矯正医官を知っていますか? 矯正施設でおこなわれる医療

[矯正医官って何?]

「矯正医官」を知っているという人は、ほとんど、いないと思います。矯正医官という言葉が小難しく聞こえ、とっつきにくいですよね。

矯正医官の「矯正」とは矯正施設のことで、刑務所、少年刑務所、拘置所、少年院、少年鑑別所、婦人補導院のこと、「医官」は施設内で診療に携わる常勤のお医者さんです。簡単にいいかえると「刑務所内の診療所のお医者さん」です。

「矯正医官」は法務省によって管轄される国家公務員です。命じられてなるものではなく、医師自身が応募することで矯正医官になります。

矯正医官とは、実際に、どのような仕事をしているのでしょうか。

[矯正医官の仕事は]


写真はイメージです。 photo by WIKIMEDIACOMMONS

被収容者の中には、医療を必要とする人が少なくありません。診察する内容は、普通の病院や診療所と変わりませんが、特定の診療科に特化することなく、内科、外科、精神科などオールラウンドな診療が必要になります。幅広い疾患をみる総合診療医とも位置づけられるでしょう。

施設のなかで対応できない病気もでてきます。簡単な手術は施設のなかで行われますが、ある程度、入院する期間が必要な手術は医療刑務所に移送します。心臓や脳などの難しい手術については、連携している外部の病院で手術を行われます。

矯正施設という環境ゆえの問題も発生します。

施設内の作業を軽減するための詐病や症状を誇張する被収容者の見きわめ、矯正施設内で見逃されがちな重症な病気の早期発見、被収容者という特殊な立場のために構築しにくい信頼関係を築くことなども矯正医官にはかかせません。

また、矯正施設は、被収容者を社会から隔離するだけでなく、就労支援、再犯防止などの社会復帰も目的としています。
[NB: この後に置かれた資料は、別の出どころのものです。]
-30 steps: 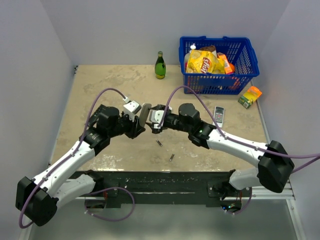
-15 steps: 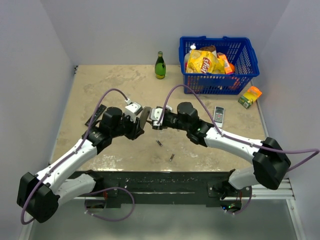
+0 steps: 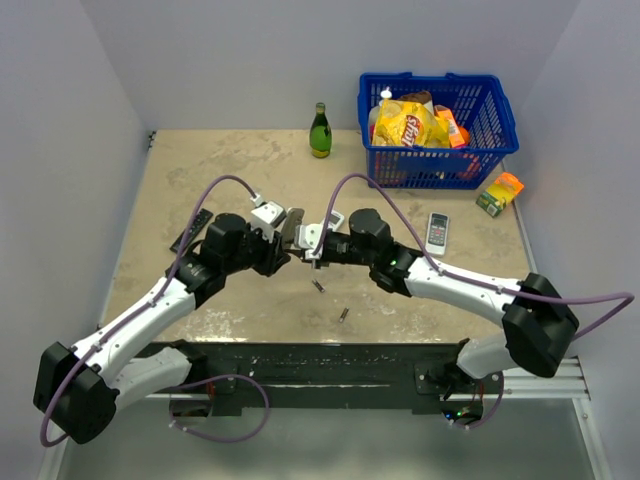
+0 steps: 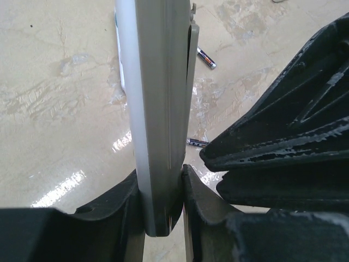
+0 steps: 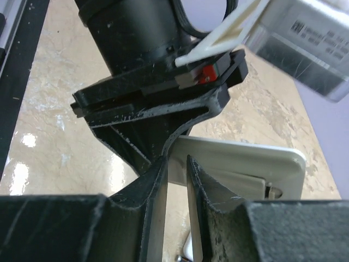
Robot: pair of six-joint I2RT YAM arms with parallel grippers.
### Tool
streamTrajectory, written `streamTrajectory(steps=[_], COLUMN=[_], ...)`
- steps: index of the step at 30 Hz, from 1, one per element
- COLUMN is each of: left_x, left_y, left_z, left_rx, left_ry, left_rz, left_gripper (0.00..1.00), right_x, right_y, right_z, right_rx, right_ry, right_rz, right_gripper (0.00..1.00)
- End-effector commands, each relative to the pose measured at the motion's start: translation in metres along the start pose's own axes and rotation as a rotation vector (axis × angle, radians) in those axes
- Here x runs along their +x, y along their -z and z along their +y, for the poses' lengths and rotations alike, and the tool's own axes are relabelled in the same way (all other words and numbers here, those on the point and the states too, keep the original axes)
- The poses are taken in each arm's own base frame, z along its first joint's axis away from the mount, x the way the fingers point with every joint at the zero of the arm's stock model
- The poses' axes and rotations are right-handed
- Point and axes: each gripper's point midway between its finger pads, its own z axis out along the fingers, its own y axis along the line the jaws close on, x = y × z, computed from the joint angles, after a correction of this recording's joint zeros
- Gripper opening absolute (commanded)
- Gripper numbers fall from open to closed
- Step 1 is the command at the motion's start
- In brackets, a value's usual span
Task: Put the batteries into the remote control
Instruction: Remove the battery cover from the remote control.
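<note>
Two batteries (image 3: pixel 318 286) on table (image 3: pixel 200 170), remote control (image 4: pixel 158 109) clamped, Lay's bag (image 3: pixel 408 125)

The left arm (image 3: pixel 150 310) and right arm (image 3: pixel 460 285) stretch inward from their bases, elbows bent, so that their wrists meet nearly nose to nose. The left gripper (image 4: pixel 161 188) is clamped across the flat of a remote control (image 4: pixel 158 109), while the right gripper (image 5: pixel 175 185), just beside it, shows only a narrow gap between its jaws.
</note>
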Motion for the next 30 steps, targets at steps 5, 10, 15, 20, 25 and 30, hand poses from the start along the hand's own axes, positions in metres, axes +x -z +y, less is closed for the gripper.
streamTrajectory(steps=[5,10,15,20,25,30], left_x=[-0.037,-0.037,-0.038,-0.043,-0.046,-0.046], left_y=[0.003,0.003,0.003,0.007,0.010,0.010], left_z=[0.004,0.008,0.000,-0.008,-0.016,-0.017], left_rx=[-0.039,-0.049,-0.004,0.039,0.080,0.086], left_ry=[0.003,0.011,-0.001,-0.016,-0.029,-0.030], left_rz=[-0.114,-0.109,-0.113,-0.144,-0.161,-0.159], left_gripper=[0.00,0.00,0.00,0.00,0.00,0.00], right_x=[-0.020,-0.047,-0.035,-0.032,-0.029,-0.033], right_y=[0.014,0.039,0.047,0.039,0.034,0.034], right_z=[-0.004,-0.024,-0.042,-0.046,-0.050,-0.058], right_rx=[0.032,0.142,0.223,0.218,0.221,0.259], right_ry=[0.002,0.051,0.069,0.073,0.077,0.079], right_rz=[-0.039,-0.056,0.006,0.014,0.020,0.013], right_gripper=[0.33,0.45,0.56,0.64,0.65,0.68])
その目的の前提として、心身ともに健康な状態であることが必要です。この観点からも、矯正医官が重要な役割を果たしています。

しかし、みずから、進んで矯正医療に取り組んでいる矯正医官にとって、「矯正医療」が崩壊するのではないかという問題が起きています。

[矯正医療の今後は]


写真はイメージです。photo byWIKIMEDIACOMMONS

現在、矯正医官の定員は332名ですが、実人数は、定員の8割を割っています。矯正医官が不在の施設もあります。矯正医官の絶対数が長期的に不足しているのです。

矯正医官の不足には、さまざまな理由がありますが、国も過疎地と並ぶ「もう一つの医師不足問題」としています。

2015年8月に、兼業を認め、フレックス制導入といった改革が行われましたが、さらなる仕組みの見直し、医療界や医療関連の教育機関での周知、一般社会での矯正医官の認知度の向上、矯正医官が効率的に働けるような地域医療との連携といった環境作りが望まれます。

人が生活するところでは、どこでも、医療は必要です。それは、矯正施設であっても同じことです。私たちも、矯正医官について、最低限、知ることは大事なのではないでしょうか。